> Work to be completed
Looking at the data below, how many lines include the word "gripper"? Respond with the number only.

Records contained in a dataset
____________________
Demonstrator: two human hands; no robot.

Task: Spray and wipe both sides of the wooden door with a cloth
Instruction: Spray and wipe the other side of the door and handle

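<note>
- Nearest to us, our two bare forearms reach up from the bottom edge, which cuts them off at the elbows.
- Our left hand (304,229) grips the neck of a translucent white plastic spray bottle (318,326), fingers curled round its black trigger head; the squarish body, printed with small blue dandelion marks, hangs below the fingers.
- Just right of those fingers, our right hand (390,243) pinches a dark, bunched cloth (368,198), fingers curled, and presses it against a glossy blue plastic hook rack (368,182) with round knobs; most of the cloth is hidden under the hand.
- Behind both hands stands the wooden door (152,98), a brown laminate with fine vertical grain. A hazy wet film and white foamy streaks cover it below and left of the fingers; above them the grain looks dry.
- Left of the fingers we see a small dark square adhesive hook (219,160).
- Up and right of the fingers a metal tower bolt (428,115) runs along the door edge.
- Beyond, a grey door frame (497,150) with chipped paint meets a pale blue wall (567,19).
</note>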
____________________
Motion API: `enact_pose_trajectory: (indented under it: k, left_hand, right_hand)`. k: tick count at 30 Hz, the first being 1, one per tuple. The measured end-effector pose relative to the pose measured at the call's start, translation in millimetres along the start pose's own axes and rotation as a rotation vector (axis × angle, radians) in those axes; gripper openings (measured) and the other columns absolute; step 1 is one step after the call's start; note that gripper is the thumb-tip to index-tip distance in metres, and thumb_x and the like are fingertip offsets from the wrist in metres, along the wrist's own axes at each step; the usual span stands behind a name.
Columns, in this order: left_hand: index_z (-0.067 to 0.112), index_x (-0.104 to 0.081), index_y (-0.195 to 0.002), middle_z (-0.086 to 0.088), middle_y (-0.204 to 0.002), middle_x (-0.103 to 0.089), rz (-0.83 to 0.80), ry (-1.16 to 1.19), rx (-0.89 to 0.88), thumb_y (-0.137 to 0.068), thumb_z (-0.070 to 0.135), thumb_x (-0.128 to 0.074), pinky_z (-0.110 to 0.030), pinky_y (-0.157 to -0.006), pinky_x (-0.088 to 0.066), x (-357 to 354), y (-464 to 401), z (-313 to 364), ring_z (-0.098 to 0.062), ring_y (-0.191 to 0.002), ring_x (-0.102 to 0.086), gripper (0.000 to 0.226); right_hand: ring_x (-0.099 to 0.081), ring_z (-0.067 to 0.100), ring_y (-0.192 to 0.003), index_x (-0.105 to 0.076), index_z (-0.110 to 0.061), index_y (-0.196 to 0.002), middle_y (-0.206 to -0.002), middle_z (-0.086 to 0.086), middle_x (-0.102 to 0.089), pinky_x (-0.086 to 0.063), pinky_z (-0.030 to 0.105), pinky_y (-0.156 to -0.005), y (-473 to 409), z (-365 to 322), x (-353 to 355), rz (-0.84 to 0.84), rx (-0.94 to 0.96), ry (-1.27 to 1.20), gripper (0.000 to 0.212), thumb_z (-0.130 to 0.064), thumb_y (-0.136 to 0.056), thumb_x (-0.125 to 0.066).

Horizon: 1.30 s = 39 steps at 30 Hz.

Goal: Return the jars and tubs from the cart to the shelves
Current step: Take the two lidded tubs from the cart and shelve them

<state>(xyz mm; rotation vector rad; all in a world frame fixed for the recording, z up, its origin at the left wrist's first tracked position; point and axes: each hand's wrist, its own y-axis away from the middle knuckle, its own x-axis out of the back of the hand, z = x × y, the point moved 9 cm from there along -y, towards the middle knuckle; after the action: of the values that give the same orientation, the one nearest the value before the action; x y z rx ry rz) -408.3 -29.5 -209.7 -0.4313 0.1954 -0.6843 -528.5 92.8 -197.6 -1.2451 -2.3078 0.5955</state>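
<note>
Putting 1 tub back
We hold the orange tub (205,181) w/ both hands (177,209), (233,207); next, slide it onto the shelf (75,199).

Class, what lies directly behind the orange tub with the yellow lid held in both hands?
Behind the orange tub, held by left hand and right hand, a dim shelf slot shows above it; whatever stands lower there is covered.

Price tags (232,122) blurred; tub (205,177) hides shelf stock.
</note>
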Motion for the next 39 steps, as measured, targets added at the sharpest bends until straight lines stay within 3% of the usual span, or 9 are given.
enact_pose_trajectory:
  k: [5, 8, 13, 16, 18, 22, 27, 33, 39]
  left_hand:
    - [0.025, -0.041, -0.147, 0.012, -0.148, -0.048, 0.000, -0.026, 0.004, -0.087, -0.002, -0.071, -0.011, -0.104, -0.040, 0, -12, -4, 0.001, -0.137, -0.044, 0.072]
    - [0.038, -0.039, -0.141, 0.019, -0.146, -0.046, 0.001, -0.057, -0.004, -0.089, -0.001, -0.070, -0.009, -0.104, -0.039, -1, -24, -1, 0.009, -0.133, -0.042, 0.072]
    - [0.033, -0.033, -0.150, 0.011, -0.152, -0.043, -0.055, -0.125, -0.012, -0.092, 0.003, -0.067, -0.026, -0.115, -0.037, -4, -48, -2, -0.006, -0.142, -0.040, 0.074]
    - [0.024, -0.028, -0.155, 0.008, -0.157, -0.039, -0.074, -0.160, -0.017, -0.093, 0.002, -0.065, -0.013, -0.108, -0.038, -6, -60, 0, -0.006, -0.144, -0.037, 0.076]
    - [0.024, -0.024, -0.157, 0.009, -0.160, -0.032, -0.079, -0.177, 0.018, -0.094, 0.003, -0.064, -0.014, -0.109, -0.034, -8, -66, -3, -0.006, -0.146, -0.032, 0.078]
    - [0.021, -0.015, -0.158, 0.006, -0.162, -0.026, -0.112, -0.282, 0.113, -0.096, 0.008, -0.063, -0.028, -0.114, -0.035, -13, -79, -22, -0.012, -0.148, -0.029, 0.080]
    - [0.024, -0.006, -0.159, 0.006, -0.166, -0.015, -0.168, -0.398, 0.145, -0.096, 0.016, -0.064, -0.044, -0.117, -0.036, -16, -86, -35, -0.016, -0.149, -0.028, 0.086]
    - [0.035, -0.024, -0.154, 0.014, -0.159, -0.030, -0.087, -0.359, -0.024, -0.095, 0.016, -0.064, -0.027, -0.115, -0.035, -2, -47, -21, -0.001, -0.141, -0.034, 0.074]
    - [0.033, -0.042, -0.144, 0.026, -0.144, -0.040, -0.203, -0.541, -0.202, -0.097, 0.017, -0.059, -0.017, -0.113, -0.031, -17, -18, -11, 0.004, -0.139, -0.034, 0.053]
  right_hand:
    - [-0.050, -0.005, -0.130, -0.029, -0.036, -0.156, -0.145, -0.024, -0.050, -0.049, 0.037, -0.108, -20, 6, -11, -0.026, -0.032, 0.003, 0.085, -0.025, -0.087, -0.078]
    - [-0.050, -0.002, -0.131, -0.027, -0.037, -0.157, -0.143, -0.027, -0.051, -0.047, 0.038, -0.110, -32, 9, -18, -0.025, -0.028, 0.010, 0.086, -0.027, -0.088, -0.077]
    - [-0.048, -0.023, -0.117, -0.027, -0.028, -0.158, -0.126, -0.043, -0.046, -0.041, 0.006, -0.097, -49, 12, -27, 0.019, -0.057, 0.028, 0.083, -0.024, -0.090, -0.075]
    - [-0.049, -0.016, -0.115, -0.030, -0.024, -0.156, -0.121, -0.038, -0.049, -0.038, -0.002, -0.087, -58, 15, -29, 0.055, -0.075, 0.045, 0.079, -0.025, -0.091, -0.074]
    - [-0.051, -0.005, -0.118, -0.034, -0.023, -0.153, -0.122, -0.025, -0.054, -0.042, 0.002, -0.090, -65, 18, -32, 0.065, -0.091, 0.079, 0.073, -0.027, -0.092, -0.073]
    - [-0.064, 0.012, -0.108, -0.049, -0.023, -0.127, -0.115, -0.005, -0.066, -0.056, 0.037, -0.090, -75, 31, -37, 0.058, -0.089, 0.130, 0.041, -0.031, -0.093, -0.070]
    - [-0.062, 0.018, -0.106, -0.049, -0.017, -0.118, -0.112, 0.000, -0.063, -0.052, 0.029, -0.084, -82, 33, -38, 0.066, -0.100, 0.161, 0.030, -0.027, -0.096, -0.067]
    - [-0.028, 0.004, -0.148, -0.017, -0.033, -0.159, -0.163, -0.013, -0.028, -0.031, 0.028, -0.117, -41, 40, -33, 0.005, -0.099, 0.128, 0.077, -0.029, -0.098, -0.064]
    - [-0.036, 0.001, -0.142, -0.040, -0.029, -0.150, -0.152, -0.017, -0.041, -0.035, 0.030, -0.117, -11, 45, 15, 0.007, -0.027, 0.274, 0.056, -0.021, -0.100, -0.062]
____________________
> Answer below
2